Ele estava desnutrido e desidratado quando foi resgatado e encaminhado para o Setor de Atendimento de Animais Silvestres do Hospital Veterinário (Hovet) da Universidade Federal do Mato Grosso. Hoje, Xamã passa por uma reabilitação para retornar à Amazônia.
Depois de cinco meses em recuperação e espera no Hovet, Xamã foi transferido e chegou na semana passada ao recinto de reabilitação no Pará, onde permanecerá em uma área de 15 mil metros quadrados por até dois anos, recebendo apoio no aprendizado dos comportamentos básicos da espécie, como caça e defesa, que não teve a oportunidade de receber da mãe.
Quando atingir a maturidade e estiver apto para a reintrodução na natureza, será liberado em uma área adequada e segura para voltar a viver uma vida selvagem.
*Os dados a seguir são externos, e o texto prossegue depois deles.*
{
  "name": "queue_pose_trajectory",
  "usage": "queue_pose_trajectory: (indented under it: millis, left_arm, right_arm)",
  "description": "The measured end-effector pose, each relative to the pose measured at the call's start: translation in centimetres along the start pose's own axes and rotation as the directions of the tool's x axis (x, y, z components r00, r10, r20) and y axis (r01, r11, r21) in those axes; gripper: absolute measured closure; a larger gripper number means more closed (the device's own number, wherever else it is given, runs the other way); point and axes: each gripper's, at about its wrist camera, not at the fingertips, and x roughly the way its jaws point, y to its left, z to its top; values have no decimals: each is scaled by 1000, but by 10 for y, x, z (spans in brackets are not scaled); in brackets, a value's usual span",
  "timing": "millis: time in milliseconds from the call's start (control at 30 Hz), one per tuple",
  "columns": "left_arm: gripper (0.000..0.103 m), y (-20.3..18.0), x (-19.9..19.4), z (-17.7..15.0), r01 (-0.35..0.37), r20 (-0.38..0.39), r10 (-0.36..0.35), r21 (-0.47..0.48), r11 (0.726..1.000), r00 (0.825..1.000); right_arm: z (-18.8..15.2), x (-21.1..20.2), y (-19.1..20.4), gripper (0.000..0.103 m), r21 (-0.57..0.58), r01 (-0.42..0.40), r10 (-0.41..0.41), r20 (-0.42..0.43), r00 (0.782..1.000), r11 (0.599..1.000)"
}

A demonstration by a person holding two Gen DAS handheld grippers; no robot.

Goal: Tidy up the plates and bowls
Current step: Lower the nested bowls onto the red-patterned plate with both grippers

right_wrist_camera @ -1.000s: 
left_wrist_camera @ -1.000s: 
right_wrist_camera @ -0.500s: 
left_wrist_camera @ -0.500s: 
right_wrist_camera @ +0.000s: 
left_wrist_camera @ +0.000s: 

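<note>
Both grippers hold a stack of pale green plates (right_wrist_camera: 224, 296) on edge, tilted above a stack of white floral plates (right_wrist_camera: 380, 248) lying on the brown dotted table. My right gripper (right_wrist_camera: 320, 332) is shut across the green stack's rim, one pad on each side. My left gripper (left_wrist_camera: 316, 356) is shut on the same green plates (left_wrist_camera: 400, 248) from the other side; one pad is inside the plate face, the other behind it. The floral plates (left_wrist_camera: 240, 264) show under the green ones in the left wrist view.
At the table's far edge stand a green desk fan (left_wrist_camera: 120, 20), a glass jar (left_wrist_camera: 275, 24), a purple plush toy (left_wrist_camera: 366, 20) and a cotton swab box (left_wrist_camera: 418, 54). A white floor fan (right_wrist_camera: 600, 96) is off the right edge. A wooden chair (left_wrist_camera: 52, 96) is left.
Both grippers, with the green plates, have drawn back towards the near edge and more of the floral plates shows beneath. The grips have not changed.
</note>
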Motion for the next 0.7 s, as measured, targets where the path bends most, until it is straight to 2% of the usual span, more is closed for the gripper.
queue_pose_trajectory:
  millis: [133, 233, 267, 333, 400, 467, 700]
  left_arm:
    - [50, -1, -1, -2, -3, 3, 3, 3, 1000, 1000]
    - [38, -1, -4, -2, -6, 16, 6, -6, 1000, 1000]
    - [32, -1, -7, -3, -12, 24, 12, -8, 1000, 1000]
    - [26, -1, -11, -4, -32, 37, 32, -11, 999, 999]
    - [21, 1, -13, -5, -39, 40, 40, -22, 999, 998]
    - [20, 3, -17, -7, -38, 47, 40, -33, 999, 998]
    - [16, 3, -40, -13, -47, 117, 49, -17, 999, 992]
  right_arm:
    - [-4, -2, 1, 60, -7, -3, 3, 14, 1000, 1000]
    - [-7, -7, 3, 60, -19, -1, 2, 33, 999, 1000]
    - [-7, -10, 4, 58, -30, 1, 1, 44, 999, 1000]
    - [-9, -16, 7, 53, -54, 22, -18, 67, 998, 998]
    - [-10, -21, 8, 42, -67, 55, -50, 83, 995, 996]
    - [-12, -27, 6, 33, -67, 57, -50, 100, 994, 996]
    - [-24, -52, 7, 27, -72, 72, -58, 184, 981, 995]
Ao completar esse processo, Xamã será o primeiro macho da espécie no país a ter sido resgatado e reintroduzido com sucesso na Amazônia.
“Xamã é mais uma vítima de uma marcha que está pulverizando as florestas brasileiras e, junto com elas, nossa vida silvestre diversa e seus habitats. Esse animal, símbolo da nossa fauna, foi separado da família depois de um incêndio florestal. Teve a vida transformada para que as pessoas em todo o mundo possam comer carne em quantidades crescentes e pelo menor preço possível”, diz David Maziteli, Gerente de Vida Silvestre da Proteção Animal Mundial.
“Empreender todos os esforços possíveis para tratar, reabilitar e devolver o Xamã ao seu ambiente de origem, onde ele poderá desempenhar na plenitude os seus comportamentos naturais, é tanto uma questão de responsabilidade coletiva quanto um ato de resistência contra o sistema alimentar e econômico insustentável que ameaça a existência de animais silvestres e humanos igualmente”, complementa Maziteli.